Life would be considered hard but it has been an absolutely rewarding experience and would not change it for the world.

I took up photography as a creative outlet and now have started back into drawing since our daughter wrote her first book.

So what now for the JOL project?

Well it definitely is dead as an animated project.

I am now moving on to make comics and general concept art and more importantly…Having fun!

There is an additional reason why I wont continue with JOL in its current form.

About a year ago I was asked by a colleague if I was continuing with it and I explained that it wont be the case due to another animated series that was released which was very similar to JOL.

This show is called “Over the Garden Wall” created by Patrick McHale.

Although many story beats in the show differed from our ideas there were some very similar aspects

The two main protagonist characteristics were very similar.
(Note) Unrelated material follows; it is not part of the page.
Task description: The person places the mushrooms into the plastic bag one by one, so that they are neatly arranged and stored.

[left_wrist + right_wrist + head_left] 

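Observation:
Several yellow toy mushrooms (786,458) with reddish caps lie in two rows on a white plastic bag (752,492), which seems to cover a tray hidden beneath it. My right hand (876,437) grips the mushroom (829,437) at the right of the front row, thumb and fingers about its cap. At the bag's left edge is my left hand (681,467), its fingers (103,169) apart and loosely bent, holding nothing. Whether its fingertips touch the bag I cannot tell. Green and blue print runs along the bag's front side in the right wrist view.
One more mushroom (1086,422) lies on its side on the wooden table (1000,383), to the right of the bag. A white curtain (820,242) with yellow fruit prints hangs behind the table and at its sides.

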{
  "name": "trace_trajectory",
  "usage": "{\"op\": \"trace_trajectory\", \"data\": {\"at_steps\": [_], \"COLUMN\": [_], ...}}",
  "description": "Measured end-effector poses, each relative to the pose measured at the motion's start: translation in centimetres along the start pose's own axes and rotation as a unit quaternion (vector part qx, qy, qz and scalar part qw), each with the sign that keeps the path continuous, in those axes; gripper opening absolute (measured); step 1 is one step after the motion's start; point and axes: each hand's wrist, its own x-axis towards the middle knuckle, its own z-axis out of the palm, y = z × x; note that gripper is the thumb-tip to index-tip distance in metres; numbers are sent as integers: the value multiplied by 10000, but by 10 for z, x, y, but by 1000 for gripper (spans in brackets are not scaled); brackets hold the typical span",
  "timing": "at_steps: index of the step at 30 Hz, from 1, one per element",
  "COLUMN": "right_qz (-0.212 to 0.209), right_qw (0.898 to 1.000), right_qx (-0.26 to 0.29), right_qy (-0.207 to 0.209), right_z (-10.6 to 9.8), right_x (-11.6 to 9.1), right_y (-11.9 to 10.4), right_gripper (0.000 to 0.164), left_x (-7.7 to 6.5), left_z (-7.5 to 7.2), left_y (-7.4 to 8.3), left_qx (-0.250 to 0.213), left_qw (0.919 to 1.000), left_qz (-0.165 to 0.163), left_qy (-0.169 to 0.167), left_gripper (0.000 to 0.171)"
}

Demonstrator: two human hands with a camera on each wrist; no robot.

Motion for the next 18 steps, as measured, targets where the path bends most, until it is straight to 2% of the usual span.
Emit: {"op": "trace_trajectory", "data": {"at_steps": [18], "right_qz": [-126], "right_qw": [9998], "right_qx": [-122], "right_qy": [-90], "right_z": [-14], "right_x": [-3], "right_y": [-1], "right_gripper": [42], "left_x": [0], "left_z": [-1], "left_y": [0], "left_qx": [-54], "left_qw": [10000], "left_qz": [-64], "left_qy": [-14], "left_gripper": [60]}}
A reserved older child and a carefree younger one. The revelations involving lanterns and how it related to some evil creature within the woods…was too close to comfort.

Even though many reveals later in the story do differ and the show itself very American Gothic in approach there is to me still too many similarities.

Over the Garden Wall is quite complex and an animated masterpiece.

JOL was a very simple story and unfinished.

So if you were wondering what JOL would of been like..watch Over the Garden Wall and over simplify it!

If JOL was made now it would require a whole new plot. The two children lost in a forest is quite a generic trope that has been done to death.

I now have plans to evolve some of the original character designs I made for JOL and incorporate them for an upcoming project unrelated to the original JOL story concept.

This will be soon be known as “Wellside Wishes” A fun,Child friendly weekly strip that will be released at the end of the month.

I learned some things from the experience though. My takeaway is this.

Avoid going niche.

Get skilled.

Go small.

If you write with someone make sure they understand what adaptation means. Make a contract clearly stating what is theirs and what is yours in the development. This has caused me many issues in the creative process.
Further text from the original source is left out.